[Air-L] online research ethics

Emma Duke-Williams emma.dukewilliams at gmail.com
Tue Mar 11 13:24:07 PDT 2008


On 11/03/2008, David Brake <d.r.brake at lse.ac.uk> wrote:
>
>  On 7 Mar 2008, at 15:25, Charles Ess wrote:
>
>  > bloggers by definition want their material to be read
>
>  Coming in on this one a bit late and perhaps I am making too much of
>  what was probably just a passing comment, but I have to take issue
>  with this. It is true that (non-friend/password protected) bloggers
>  are making their material available to be read. But in my own
>  interviews (with 22 personal webloggers) their imagined and desired
>  relationships with readers varied widely and a few of them said they
>  had no intention to be read by anyone else when they started.

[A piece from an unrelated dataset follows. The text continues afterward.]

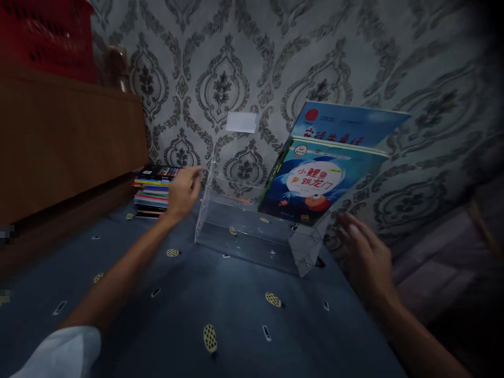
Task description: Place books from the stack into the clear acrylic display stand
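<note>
A clear acrylic book rack [244, 231] stands on the dark blue patterned cloth. At its right end, a blue picture book [311, 184] with a red fish on the cover leans back in the rack. Behind it rises a larger blue book [350, 123] with red lettering. My left hand [183, 191] is between the rack's left end and a stack of books [151, 197], its fingers loosely bent with a gap showing and nothing visible in them. Beside the rack's right end, my right hand [368, 257] holds nothing; its fingers are stretched out and slightly blurred.
A wooden cabinet [71, 147] runs along the left, with a red plastic basket [47, 42] on top. Behind the rack is a patterned wall [220, 79] with a white card [241, 122] on it. The cloth's right edge slopes down past my right arm.
</note>
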The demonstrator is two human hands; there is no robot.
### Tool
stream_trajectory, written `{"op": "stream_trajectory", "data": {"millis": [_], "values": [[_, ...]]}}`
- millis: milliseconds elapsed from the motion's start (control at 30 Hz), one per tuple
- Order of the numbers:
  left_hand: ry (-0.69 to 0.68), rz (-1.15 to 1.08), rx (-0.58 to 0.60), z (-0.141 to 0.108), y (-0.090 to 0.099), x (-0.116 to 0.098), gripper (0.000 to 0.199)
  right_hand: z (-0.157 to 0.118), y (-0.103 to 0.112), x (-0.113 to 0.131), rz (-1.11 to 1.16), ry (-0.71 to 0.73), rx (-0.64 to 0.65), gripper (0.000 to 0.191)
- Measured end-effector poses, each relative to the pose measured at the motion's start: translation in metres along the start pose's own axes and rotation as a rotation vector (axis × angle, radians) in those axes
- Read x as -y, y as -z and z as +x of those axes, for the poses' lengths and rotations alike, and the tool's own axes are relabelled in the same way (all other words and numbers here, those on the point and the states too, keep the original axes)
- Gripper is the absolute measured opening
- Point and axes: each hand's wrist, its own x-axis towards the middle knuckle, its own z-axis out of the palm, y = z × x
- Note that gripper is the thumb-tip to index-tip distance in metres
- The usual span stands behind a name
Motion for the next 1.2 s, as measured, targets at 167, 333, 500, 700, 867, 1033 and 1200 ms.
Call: {"op": "stream_trajectory", "data": {"millis": [167, 333, 500, 700, 867, 1033, 1200], "values": [[0.268, 0.288, 0.205, 0.041, -0.011, 0.088, 0.052, -0.088, 0.020, -0.017, -0.217, -0.126, 0.235, 0.047], [0.189, 0.417, 0.501, 0.061, -0.038, 0.103, 0.064, -0.122, 0.030, -0.051, -0.303, -0.209, 0.437, 0.050], [0.117, 0.474, 0.540, 0.050, -0.031, 0.100, 0.065, -0.122, 0.036, -0.061, -0.306, -0.227, 0.498, 0.051], [0.001, 0.536, 0.549, 0.030, -0.012, 0.115, 0.061, -0.121, 0.033, -0.059, -0.309, -0.269, 0.539, 0.058], [0.005, 0.554, 0.553, 0.040, -0.015, 0.110, 0.056, -0.122, 0.029, -0.050, -0.272, -0.249, 0.551, 0.058], [0.014, 0.612, 0.539, 0.043, -0.014, 0.087, 0.045, -0.123, 0.027, -0.048, -0.279, -0.221, 0.557, 0.059], [-0.033, 0.620, 0.561, 0.026, 0.009, 0.081, 0.038, -0.124, 0.028, -0.052, -0.268, -0.199, 0.585, 0.060]]}}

>From my own point of view, I didn't start blogging to have an
audience. Granted, I did do it through work, so I hoped that my
students *might* read it; but I didn't put any compulsion on them *to*
read it. I'd certainly never imagined that I'd have as many readers as
I do from as wide a range of places ...

I wonder if many personal bloggers start with a (very) limited
audience initially, and may be somewhat uncomfortable to discover
they're read by a wider audience.


-- 
Emma Duke-Williams:
School of Computing/ Faculty eLearning Co-ordinator.